/---
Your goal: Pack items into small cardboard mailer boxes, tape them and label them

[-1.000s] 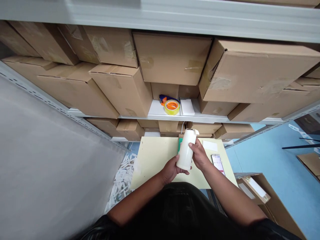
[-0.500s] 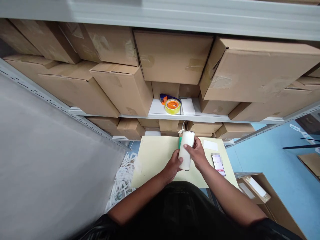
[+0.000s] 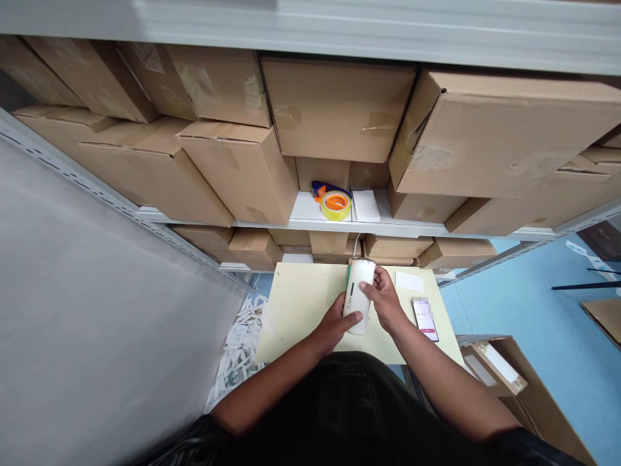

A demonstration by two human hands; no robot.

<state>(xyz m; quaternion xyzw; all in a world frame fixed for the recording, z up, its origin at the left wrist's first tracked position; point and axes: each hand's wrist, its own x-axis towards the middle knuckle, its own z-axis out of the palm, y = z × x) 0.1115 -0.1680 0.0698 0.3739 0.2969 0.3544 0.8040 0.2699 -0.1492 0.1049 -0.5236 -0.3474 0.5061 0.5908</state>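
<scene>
A white tumbler (image 3: 359, 299) with dark lettering down its side and a metal-coloured rim is held between my two hands over the pale yellow table (image 3: 301, 304). My left hand (image 3: 339, 321) wraps its lower left side, the thumb lying across the front. On the upper right, my right hand (image 3: 382, 296) is closed on it with the thumb pressed to its face. Just behind the tumbler's left edge shows a sliver of something green, mostly hidden. A white cable (image 3: 356, 243) curves up behind the rim.
A phone (image 3: 425, 318) and a white card (image 3: 409, 281) lie on the table's right. Yellow tape (image 3: 336, 204) and a white pad (image 3: 365, 205) sit on the shelf among cardboard boxes (image 3: 337, 110). An open carton (image 3: 531, 395) stands at right; paper strips (image 3: 240, 343) litter the left floor.
The tumbler has been turned in my hands, so its dark lettering now faces me. It is slightly lower, and my left thumb reaches further across it.
</scene>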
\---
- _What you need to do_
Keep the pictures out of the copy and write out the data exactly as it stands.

- _Exercise response_
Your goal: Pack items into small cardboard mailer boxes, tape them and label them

[-1.000s] 
[-0.500s] 
[+0.000s] 

A demonstration by two human hands; no robot.

<state>(xyz m; quaternion xyzw; all in a world frame fixed for the recording, z up, its origin at the left wrist's first tracked position; point and axes: each hand's wrist, its own x-axis towards the middle knuckle, its own z-axis out of the palm, y = z × x) 0.1115 -0.1680 0.0698 0.3739 0.2969 0.3544 0.8040 0.2699 -0.1492 0.1049 -0.5236 -0.3474 0.5061 0.5908</state>
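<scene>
A white tumbler (image 3: 359, 299) with dark lettering down its side and a metal-coloured rim is held between my two hands over the pale yellow table (image 3: 301, 304). My left hand (image 3: 339, 321) wraps its lower left side, the thumb lying across the front. On the upper right, my right hand (image 3: 382, 296) is closed on it with the thumb pressed to its face. Just behind the tumbler's left edge shows a sliver of something green, mostly hidden. A white cable (image 3: 356, 243) curves up behind the rim.
A phone (image 3: 425, 318) and a white card (image 3: 409, 281) lie on the table's right. Yellow tape (image 3: 336, 204) and a white pad (image 3: 365, 205) sit on the shelf among cardboard boxes (image 3: 337, 110). An open carton (image 3: 531, 395) stands at right; paper strips (image 3: 240, 343) litter the left floor.
The tumbler has been turned in my hands, so its dark lettering now faces me. It is slightly lower, and my left thumb reaches further across it.
</scene>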

This output is complete, and the exercise is done.